I don’t know if it’s normal maturity or if it’s the result of having bad things happen to me, but I feel like I’ve stopped saying yes to new and exciting things. I think of the dangers, I think of the people who might be disappointed in me, or inconvenienced, or even childhood friends and teachers I haven’t spoken to in decades who might not approve.
And I say no.
It makes me safer, but I’m not as happy as I was even 5 years ago. I feel like I made the decision to keep myself safe, “be a responsible adult” and focus on home and hearth. Maybe not even doing those things very well.

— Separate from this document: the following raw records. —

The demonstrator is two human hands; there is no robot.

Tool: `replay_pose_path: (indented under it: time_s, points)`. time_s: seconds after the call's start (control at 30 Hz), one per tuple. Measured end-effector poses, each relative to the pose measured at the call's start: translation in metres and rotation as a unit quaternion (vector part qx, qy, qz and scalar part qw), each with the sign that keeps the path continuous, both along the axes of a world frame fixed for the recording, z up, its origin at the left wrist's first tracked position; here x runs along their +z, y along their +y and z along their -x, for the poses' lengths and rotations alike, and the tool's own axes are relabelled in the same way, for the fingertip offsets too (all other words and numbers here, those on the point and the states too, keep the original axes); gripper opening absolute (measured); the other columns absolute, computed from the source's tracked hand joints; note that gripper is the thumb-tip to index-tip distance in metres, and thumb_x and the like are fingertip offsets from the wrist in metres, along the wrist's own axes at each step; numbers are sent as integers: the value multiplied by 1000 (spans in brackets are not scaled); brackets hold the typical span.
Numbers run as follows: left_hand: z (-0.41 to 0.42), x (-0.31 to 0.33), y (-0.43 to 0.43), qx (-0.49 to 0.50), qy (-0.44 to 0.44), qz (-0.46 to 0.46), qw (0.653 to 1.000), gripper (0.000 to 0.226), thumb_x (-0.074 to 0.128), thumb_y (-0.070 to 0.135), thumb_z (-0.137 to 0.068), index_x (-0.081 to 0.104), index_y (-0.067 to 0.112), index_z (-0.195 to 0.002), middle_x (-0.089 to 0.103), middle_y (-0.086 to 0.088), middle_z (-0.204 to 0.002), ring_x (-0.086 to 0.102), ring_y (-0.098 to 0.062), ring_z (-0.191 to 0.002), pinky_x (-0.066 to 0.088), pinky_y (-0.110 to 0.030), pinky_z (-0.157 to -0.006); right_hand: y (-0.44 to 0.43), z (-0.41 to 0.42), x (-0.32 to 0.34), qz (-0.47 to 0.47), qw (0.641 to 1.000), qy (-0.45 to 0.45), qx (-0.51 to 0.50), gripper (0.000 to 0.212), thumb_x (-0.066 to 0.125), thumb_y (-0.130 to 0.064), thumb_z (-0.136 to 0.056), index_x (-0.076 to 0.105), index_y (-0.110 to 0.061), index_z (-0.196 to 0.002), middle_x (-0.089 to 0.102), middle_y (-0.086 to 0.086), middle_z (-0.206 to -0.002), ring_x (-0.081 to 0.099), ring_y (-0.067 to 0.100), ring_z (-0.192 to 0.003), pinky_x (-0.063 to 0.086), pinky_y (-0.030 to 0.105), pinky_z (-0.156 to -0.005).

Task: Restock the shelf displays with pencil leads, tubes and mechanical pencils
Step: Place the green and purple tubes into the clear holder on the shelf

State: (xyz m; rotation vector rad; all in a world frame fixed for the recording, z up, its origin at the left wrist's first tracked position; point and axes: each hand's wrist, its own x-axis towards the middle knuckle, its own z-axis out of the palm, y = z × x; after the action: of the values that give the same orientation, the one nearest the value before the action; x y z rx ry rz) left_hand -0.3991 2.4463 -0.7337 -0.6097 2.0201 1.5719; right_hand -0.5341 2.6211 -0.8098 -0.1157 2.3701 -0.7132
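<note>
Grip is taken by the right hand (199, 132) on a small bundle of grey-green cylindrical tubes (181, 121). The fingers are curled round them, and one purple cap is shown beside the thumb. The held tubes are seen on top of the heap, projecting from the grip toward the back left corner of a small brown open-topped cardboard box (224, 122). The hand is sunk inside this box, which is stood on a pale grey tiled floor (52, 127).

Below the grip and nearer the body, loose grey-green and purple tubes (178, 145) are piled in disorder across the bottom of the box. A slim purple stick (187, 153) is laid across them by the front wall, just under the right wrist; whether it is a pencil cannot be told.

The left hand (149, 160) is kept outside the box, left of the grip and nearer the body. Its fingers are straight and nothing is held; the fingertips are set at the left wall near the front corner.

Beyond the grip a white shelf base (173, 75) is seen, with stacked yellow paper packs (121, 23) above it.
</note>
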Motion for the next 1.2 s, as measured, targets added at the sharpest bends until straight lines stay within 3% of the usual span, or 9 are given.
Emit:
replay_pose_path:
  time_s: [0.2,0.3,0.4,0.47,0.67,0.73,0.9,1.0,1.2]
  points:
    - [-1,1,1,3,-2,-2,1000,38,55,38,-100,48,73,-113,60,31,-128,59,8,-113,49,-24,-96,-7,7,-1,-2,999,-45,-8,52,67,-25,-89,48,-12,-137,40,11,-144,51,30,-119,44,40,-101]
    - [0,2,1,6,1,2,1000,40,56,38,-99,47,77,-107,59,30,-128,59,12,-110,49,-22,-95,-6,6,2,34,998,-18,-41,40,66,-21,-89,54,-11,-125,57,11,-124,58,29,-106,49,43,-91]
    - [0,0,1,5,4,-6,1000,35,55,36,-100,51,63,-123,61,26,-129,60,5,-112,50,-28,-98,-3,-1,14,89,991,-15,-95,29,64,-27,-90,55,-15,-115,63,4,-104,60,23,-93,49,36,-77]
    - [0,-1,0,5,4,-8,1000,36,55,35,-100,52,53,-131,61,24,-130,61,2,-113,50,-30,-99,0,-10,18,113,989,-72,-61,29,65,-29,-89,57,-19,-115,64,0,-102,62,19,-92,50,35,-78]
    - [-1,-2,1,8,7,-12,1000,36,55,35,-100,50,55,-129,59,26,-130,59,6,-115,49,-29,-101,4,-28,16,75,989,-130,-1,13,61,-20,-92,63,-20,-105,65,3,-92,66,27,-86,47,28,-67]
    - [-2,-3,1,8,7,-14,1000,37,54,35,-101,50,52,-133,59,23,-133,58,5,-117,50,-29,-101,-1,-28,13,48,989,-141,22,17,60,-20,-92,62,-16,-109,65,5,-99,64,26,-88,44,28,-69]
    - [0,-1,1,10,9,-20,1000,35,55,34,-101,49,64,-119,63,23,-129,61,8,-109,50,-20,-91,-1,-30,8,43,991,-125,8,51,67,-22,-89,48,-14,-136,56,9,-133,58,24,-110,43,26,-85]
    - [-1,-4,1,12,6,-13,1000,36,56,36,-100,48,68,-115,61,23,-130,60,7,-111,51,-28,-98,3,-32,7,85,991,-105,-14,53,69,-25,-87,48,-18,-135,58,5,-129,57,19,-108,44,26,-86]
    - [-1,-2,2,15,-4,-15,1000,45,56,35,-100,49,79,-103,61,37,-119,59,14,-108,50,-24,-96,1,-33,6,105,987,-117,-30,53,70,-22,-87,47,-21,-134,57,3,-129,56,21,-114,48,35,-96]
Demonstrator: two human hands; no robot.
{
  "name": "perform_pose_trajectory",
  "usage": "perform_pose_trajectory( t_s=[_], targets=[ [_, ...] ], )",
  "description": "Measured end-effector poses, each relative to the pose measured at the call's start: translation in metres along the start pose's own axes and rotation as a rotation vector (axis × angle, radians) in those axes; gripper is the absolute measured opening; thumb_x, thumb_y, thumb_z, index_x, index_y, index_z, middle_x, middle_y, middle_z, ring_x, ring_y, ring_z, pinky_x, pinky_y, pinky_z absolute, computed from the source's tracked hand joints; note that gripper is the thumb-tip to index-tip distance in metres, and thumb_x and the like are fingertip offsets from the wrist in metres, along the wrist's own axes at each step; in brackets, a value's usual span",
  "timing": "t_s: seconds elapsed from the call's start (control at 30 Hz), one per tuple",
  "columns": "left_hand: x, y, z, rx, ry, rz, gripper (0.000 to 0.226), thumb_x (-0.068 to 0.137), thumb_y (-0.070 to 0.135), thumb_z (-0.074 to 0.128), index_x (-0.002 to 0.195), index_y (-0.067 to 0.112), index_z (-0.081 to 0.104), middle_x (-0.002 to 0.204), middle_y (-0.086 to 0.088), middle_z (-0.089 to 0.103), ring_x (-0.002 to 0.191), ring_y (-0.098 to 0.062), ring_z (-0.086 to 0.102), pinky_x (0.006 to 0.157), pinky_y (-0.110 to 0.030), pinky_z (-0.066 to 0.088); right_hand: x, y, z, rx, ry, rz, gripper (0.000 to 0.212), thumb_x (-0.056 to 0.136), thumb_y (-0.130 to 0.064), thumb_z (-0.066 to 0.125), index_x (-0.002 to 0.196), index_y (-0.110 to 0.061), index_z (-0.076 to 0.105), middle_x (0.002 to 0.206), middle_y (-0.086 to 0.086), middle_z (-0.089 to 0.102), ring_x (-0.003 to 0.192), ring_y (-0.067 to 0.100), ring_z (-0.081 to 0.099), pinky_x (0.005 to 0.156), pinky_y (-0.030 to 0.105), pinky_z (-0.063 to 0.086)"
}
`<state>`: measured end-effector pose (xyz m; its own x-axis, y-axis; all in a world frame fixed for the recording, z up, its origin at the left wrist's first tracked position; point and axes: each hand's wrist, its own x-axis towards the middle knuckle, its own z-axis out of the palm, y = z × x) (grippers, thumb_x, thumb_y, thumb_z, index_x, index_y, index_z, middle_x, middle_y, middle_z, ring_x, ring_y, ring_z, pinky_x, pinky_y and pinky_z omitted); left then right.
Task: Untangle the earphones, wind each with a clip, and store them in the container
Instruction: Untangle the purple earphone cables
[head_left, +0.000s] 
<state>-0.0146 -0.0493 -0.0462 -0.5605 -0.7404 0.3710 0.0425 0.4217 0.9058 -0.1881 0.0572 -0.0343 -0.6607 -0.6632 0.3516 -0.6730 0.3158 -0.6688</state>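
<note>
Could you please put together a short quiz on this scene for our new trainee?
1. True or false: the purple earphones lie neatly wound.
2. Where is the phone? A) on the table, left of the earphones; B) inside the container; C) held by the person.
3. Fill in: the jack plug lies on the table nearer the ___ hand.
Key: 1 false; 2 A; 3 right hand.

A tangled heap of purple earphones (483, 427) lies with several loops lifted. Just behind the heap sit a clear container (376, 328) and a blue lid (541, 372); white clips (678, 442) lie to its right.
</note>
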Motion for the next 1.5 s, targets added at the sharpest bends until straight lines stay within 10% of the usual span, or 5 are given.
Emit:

So many of my goals: go to africa, sleep outside, change my career… all of those things require a certain amount of faith, courage and jumping into the abyss. I used to jump into the abyss as a matter of course – not following random impulsivity (though sometimes I confess I did that, too) but thinking about something scary and stepping off the cliff with hope and excitement and faith. Sometimes that went very wrong for me (most notably 5 years ago, hence my newfound hesitation) but MOST of the time – the vast majority of the time – it led me into amazing places doing things I’d never dreamed I could do.
Now I’m standing on the edge of the abyss once again – specifically about my trip to Africa – and I’m moving forward in fits and starts. It’s coming down to the wire for me and I have to officially commit all my money next week, or pull out completely. I can’t think of what I would feel about myself if I pulled out. I’m standing there on the cliff edge and hesitating, hesitating some more, hesitating myself into a frozen statue.
I need to start saying yes more. Get back in the habit of welcoming opportunities, being brave and sometimes foolish, because I know that comes with the territory. Part of faith is believing that even if you fail, things will still be okay. So failure is still an option, but one you’ve accepted and made peace with.
Sometimes I wish someone or something outside me would come along and push me off the cliff, but I know it will mean more if I take the leap myself, motivated by my own faith and desire to reclaim some happiness.